Indexing is a technique upon the designation of databases. It is intended to, hopefully, make queries faster. While technical details of Index might be different for different types of databases, this post attempts to give a comprehensive view of this component for Postgresql specifically.
Table of content
Intro to Index
What is Indexing?
Databases with and without indexes can be thought of as sorted and unsorted arrays, respectively.
Imagine we make a query:
SELECT x FROM tb WHERE y > 3;
Without prior-indexing, the system will have to scan the whole table
tb, check each record to see if its y-column is larger than 3, if it is, fetches its x-column’s value. This requires a whole-table search.

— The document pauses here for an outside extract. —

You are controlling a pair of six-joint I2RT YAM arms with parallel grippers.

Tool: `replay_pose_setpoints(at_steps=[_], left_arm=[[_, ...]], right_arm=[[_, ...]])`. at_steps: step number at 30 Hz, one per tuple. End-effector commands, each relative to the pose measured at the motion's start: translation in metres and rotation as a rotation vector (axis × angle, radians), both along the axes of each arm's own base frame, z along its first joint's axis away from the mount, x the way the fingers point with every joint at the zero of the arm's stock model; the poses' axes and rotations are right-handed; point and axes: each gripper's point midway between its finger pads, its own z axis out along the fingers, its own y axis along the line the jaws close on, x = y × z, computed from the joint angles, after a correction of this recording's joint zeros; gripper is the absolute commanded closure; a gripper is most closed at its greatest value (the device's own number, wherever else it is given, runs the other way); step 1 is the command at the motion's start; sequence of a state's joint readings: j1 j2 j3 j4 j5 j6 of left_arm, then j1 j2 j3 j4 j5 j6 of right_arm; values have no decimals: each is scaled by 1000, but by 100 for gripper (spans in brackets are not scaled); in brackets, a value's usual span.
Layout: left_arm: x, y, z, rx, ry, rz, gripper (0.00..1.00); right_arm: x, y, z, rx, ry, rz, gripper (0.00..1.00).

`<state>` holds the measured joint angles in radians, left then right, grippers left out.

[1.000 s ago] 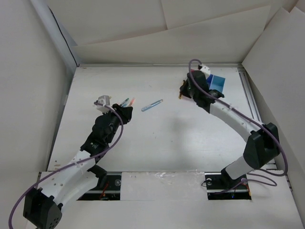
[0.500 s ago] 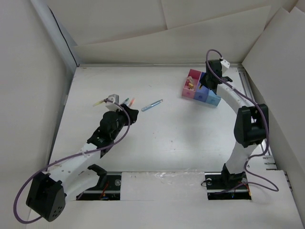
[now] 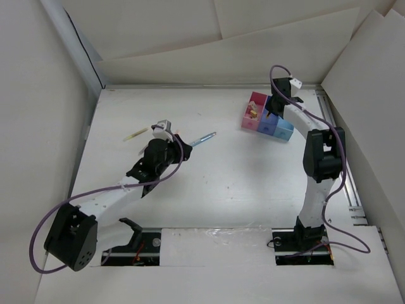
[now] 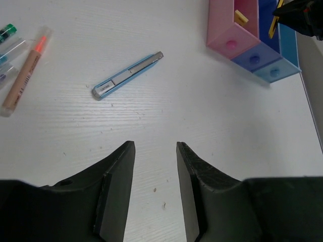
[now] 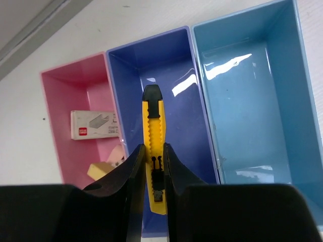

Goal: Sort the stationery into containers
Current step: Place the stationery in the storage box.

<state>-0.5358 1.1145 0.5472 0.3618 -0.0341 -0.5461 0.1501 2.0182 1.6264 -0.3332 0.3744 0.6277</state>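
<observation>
Table (image 3: 221, 183), seen from above, with both my arms on it. One row of three joined containers stands at the far right: pink bin (image 5: 75, 85), dark blue bin (image 5: 181, 116), light blue bin (image 5: 252, 116).

My right gripper (image 5: 153, 151) hangs over the dark blue bin, jaws clamped on one yellow cutter (image 5: 152, 121). Its long axis runs along the bin's length, black tip away from me.

My left gripper (image 4: 155, 147) is partly open and holds nothing. One light-blue cutter (image 4: 127, 76) lies on the table ahead of it, slightly to the left, with its long axis slanting from near-left to far-right. This arm is much the nearer; the right is well apart.

Count of the rest:
- One orange-tipped marker (image 4: 24, 75), at the left.
- At least two more pens, cut off by the frame edge.
- One white box (image 5: 95, 124), in the pink bin.
- One yellowish block (image 5: 103, 169), also in the pink bin.
</observation>
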Motion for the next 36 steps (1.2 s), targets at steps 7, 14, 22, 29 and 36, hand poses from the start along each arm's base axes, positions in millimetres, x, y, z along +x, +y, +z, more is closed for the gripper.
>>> replay_pose_setpoints(at_steps=[7, 14, 22, 29, 36], left_arm=[[23, -16, 11, 56, -15, 0, 59], [39, -16, -10, 139, 38, 28, 56], [59, -23, -35, 252, 94, 16, 55], [80, -37, -51, 367, 114, -66, 53], [97, -46, -74, 457, 149, -121, 35]], right_arm=[[8, -12, 15, -15, -31, -37, 70], [-14, -6, 68, 46, -131, -8, 54], [-85, 53, 124, 190, -316, 107, 100], [-174, 103, 129, 283, -382, 264, 100], [-213, 100, 122, 282, -409, 286, 58]])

However, if prior to the query, we created an index on the y column, by running a command such as:
CREATE INDEX table_tb_index_y ON tb (y);
The system would have created a sorted index of table
tb based on column y and saved this index in a separate place, so that we have the index to utilize when necessary. Look at the below figure for an intuitive illustration.
The simplest command to create index follows the format:
CREATE INDEX index_name ON table (column);
while dropping an index is as straightforward as:
DROP INDEX index_name;
Note that the application of indexes on clients’ commands is automatic, i.e. we are the ones who create the indexes, after that, the system will choose to use which index (or no index) to utilize for future commands on its own. The only exception for this rule is: the system itself automatically creates an index for every primary key and uniquely-defined column.
Goods and Bads
The index has the potential to speed up queries as shown in the above example when an O(n) scan can be replaced by an O(log n) binary search. Note that we always need an additional O(result-size) complexity for fetching the results.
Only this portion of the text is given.